Improvvisamente, Mia sentì bussare leggermente alla porta. Ruotò la maniglia e si trovò davanti una ragazza minuta dall’aria bohemienne. Doveva avere meno di trent’anni, con un viso da elfo e i capelli corti coperti da un berrettino a righe. Tandy le corse subito incontro e iniziò a leccarle la mano. Quello era sempre un buon segno.

“Sono Sylvie Payne,” disse la ragazza con marcato accento del Jersey. “Tecnico del suono.” Si chinò ad accarezza Tandy che scodinzolava freneticamente come se si conoscessero da tempo.

“Per Libro, campanella e candela?”

“Esatto. E sono anche la tua vicina di casa.” Le mostro una chiave che pendeva da un portachiavi simile al suo. “Sono al 2B. Comunque, mi sa che siamo in ritardo per la riunione dello staff. Vuoi che andiamo insieme alla ricerca del Gatto Nero?”

CAPITOLO SETTE

Mentre passeggiava lungo la Essex Street, Mia si sentiva come se fosse appena entrata in una scena di una storia d’epoca. Quando passarono accanto al Lappin Park, videro la scultura stregata, la statua di una strega a cavallo di una scopa, incorniciata dalla luna piena.

“Mi sa che sono seri sulle loro streghe,” disse Mia.

“E sugli stregoni,” aggiunse Sylvie. Passarono accanto a un uomo con un cappotto vittoriano che si stava sistemando i polsini di pizzo.
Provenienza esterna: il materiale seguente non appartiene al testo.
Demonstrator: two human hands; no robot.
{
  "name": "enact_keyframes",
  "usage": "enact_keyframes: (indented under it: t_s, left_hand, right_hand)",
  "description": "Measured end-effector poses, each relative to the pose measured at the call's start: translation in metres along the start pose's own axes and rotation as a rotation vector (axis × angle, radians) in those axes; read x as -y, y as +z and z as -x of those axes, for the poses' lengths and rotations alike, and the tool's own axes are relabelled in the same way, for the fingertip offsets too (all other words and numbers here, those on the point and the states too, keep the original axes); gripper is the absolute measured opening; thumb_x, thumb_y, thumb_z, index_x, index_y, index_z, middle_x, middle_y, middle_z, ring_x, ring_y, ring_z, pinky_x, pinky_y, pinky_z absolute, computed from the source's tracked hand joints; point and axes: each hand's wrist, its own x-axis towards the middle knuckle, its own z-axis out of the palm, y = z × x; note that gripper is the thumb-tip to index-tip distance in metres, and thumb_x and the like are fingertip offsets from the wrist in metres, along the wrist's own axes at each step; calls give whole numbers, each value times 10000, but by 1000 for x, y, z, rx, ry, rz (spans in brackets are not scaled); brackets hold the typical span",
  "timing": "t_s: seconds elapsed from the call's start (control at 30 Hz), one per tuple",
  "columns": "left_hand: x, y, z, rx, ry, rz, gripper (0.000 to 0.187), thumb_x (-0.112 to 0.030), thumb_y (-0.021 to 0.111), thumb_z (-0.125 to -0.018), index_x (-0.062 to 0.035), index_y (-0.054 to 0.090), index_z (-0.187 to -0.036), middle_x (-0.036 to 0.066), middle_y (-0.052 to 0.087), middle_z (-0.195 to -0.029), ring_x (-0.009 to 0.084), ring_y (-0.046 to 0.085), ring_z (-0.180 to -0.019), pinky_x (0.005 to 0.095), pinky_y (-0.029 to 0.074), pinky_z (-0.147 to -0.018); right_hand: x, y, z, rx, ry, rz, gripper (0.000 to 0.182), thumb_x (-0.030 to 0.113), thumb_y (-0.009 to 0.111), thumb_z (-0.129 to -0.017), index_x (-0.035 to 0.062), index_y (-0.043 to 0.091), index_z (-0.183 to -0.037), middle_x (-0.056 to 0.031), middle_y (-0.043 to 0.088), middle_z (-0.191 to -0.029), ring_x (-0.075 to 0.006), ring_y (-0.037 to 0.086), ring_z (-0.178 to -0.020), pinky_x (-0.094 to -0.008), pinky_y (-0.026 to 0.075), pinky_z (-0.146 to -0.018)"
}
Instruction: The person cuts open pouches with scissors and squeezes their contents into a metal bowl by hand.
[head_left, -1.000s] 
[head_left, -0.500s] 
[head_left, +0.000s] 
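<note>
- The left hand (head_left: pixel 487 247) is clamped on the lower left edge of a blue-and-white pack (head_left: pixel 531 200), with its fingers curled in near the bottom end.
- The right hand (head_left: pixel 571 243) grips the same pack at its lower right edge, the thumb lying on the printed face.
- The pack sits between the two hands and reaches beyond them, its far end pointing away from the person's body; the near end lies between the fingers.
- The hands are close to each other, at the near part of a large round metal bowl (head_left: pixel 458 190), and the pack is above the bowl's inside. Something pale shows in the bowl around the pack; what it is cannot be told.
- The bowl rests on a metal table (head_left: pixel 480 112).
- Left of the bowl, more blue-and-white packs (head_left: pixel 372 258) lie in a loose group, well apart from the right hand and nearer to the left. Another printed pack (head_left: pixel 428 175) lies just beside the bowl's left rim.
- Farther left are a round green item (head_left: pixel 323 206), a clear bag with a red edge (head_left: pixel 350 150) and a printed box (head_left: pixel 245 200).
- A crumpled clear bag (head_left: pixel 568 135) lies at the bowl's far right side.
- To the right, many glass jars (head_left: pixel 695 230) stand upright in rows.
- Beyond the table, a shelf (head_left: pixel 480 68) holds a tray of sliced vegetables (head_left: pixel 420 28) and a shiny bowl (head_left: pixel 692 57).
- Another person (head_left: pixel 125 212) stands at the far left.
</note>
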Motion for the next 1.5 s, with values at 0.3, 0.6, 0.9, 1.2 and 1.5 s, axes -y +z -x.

Attraversarono la strada ed entrarono in un’area lastricata chiusa al traffico delle automobili. Era piena zeppa di bancarelle colorate che offrivano articoli magici e artefatti mistici. Mia notò sfere di cristallo, pentacoli e sacchettini di erbe impilati su dei carri. I turisti si aggiravano tra i negozi mangiando mele caramellate. La porta di un edificio era spalancata e all’interno era in pieno svolgimento una fiera del paranormale traboccante di visitatori. Quando il cielo iniziò a scurirsi, si levò una fresca brezza e dei lampioni vintage si accesero illuminando l’area con il loro bagliore soffuso. Mia rabbrividì: era affascinante, ma inquietante.